Thursday, November 29, 2007

The India Street opinion on how to combat inflation


By Vipin Agnihotri



In my opinion, a penny saved does not necessarily mean penny earned. This is because of the simple reason that inflation eats away the value of every rupee earned. Even worse, it is quite tough to forecast inflation.


No one will argue with the fact that the bull run on the bourses has been unprecedented, yet there exists a vast majority of risk averse investors who are interested in playing safe and opt for assured return schemes. This very class of investors is more exposed to the menace of inflation.


Taking this into account, bulletproofing one’s portfolio against the threat of inflation necessitates the need to come up with a portfolio that includes some inflation hedged investments. This in turn will make sure that you get sufficient returns even after factoring in high rates of inflation.


It is worth mentioning in this regard that inflation indexed bonds give you return at a fixed rate, and yet incorporate the ability to combat inflation. Interestingly, such kinds of bonds were allowed by Reserve Bank of India way back in 2004.

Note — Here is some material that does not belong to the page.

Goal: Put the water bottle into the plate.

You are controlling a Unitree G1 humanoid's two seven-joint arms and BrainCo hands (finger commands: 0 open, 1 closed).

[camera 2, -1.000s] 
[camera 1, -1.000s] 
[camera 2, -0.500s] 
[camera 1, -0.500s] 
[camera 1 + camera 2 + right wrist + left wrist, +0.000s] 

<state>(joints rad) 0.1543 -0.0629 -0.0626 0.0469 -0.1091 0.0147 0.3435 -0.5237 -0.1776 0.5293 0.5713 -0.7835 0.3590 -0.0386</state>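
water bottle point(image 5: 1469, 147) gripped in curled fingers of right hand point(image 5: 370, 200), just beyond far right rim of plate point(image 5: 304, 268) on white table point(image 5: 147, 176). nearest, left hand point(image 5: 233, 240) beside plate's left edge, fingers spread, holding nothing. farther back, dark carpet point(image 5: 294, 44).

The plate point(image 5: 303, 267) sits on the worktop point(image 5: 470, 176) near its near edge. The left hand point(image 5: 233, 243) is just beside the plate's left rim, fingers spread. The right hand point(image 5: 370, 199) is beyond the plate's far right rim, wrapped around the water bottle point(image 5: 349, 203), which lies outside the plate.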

According to experts, Reserve Bank of India’s proposal in 2004 would have benefited investors who desire predictable real cash flows despite inflationary pressures, but such instruments never caught on. There is a buzz in the market regarding the possibility of similar capital indexed bonds being reintroduced.


Initial signs are that even infrastructure companies are looking at the bond route to meet their big financing requirements. On the other hand, for households and individuals such bonds hold the key to bridging the gap between risk and return over the long term.